■ Task requirements:
Which lines below contain "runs"? Copy every one of them.

··· Data shown

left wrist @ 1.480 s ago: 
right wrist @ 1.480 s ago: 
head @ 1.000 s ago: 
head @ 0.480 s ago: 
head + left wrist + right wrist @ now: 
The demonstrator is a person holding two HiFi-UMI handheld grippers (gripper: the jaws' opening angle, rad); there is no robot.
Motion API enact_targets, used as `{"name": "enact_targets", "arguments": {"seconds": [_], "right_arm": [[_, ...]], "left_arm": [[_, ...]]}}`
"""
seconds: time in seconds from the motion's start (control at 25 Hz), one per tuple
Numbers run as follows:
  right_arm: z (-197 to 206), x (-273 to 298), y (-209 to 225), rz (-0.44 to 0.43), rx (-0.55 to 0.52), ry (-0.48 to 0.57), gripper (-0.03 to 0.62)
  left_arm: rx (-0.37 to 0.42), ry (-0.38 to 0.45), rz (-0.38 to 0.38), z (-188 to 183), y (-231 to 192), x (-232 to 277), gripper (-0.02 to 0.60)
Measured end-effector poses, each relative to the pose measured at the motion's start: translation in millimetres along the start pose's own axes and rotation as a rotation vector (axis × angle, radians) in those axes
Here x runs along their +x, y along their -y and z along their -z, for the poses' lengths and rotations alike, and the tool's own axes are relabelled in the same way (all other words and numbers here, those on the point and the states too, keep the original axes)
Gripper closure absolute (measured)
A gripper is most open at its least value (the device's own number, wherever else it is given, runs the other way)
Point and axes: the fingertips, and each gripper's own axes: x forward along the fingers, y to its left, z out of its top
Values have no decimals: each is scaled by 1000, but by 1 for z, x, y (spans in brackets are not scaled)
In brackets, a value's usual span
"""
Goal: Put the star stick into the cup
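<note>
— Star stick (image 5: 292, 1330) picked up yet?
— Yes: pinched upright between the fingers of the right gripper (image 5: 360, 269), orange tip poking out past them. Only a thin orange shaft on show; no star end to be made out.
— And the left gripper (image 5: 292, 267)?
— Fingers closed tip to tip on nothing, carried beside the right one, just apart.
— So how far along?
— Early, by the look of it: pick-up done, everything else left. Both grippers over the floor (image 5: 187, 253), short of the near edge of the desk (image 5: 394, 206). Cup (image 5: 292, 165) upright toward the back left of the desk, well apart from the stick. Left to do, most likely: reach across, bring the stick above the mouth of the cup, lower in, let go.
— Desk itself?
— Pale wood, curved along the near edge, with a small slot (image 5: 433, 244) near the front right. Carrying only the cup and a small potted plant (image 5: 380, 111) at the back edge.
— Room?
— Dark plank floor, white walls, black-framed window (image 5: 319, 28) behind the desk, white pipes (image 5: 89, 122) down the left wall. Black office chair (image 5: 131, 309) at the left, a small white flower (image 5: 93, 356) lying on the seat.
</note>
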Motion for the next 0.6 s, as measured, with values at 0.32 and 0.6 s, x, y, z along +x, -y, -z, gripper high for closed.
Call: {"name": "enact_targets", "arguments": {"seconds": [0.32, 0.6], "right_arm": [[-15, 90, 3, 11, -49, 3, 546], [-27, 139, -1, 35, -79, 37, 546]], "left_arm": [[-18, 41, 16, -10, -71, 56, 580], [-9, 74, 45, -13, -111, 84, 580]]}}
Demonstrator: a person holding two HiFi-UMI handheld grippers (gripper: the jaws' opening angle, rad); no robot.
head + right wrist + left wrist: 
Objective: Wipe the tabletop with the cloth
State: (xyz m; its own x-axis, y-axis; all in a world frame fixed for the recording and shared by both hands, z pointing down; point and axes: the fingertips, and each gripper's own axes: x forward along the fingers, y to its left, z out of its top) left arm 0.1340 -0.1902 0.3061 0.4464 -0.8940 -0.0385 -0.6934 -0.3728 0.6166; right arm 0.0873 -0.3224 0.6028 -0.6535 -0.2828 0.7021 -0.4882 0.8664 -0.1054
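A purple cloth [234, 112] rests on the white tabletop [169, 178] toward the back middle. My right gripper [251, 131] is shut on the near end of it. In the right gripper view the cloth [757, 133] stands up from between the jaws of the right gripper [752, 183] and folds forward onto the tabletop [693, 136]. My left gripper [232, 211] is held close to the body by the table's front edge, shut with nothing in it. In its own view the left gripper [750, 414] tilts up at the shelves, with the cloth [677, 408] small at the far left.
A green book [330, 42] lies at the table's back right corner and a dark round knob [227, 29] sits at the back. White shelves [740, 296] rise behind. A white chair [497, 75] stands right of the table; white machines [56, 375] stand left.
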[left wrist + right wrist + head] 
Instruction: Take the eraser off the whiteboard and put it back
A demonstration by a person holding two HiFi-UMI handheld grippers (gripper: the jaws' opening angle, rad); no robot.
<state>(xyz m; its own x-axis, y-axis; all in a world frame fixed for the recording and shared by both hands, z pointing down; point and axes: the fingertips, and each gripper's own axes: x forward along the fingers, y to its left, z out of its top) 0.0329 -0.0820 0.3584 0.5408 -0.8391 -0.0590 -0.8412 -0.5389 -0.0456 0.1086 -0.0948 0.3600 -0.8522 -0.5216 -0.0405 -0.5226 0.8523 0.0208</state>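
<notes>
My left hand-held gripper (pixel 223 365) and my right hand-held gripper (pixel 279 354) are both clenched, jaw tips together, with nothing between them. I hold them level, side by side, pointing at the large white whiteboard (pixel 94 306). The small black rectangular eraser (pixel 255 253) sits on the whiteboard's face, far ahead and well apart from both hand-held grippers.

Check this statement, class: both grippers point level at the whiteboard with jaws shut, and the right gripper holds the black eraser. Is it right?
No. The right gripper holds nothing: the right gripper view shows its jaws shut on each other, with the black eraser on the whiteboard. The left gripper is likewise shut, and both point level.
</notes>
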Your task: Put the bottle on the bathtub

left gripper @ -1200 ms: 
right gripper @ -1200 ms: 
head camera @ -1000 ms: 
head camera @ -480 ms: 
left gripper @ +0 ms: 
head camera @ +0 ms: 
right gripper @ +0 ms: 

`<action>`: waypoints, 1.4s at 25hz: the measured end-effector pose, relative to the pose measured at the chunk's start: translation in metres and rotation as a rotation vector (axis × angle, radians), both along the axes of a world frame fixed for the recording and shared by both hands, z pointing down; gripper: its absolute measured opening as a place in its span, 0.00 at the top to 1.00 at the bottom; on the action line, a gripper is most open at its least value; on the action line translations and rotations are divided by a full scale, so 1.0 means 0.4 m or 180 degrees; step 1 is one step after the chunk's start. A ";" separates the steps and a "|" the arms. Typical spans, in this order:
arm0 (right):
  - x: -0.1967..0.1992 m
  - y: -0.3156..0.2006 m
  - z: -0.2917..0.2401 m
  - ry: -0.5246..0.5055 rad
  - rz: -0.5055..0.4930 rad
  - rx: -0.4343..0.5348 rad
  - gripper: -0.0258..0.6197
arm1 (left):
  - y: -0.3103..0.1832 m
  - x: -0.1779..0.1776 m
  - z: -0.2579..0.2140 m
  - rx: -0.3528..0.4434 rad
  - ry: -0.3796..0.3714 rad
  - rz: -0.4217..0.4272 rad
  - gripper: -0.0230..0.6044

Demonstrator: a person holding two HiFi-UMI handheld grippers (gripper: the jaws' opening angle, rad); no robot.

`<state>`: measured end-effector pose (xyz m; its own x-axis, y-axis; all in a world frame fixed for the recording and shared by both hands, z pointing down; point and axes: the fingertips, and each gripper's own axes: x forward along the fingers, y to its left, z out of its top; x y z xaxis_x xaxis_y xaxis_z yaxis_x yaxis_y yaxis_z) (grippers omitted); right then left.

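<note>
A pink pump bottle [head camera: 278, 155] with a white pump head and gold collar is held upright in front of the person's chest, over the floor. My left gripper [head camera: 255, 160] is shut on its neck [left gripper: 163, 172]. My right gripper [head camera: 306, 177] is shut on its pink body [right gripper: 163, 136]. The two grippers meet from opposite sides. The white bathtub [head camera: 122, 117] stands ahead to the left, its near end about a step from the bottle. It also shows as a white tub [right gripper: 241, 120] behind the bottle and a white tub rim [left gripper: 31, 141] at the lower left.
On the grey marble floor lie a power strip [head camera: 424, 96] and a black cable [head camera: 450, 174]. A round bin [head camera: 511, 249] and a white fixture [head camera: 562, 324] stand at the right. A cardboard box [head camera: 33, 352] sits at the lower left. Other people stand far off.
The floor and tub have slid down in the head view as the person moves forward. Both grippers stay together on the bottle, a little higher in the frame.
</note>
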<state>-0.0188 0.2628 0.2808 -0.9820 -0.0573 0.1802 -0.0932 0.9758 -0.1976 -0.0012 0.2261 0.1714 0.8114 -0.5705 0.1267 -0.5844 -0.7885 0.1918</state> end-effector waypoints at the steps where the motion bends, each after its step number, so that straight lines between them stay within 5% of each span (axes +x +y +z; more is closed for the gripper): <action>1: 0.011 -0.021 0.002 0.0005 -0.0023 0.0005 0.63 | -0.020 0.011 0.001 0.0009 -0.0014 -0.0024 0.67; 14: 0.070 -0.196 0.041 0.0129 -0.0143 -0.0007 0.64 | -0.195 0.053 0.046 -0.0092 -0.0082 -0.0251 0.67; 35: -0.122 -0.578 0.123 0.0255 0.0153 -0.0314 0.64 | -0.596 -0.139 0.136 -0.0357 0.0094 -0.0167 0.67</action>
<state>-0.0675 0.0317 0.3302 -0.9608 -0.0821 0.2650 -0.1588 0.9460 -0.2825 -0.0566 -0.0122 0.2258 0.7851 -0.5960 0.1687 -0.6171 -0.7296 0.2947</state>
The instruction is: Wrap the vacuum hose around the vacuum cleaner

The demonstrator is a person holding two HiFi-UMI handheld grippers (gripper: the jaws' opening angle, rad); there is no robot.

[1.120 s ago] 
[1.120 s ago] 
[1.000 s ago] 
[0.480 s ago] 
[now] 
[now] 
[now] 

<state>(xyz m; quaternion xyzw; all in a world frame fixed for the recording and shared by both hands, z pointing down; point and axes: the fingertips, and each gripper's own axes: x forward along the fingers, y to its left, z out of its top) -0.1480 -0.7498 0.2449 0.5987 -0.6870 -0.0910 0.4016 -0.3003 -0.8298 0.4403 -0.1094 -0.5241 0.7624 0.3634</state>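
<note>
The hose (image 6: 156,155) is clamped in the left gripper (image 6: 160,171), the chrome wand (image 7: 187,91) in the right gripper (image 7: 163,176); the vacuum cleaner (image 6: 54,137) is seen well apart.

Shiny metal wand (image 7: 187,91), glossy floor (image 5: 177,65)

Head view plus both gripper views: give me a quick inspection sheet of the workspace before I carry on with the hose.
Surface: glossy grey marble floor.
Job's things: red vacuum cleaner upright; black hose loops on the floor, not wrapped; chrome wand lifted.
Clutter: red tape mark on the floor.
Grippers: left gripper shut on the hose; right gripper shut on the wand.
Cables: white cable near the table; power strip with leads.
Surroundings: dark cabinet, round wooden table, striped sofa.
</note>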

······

■ Answer to the problem:
Here x runs along their +x, y along their -y and z along their -z, for the poses' lengths and rotations alike, and the tool's own axes are relabelled in the same way (all other words and numbers here, those on the point and the states too, keep the original axes)
A gripper is most open at its least value (the device's own number, wherever else it is given, runs the other way)

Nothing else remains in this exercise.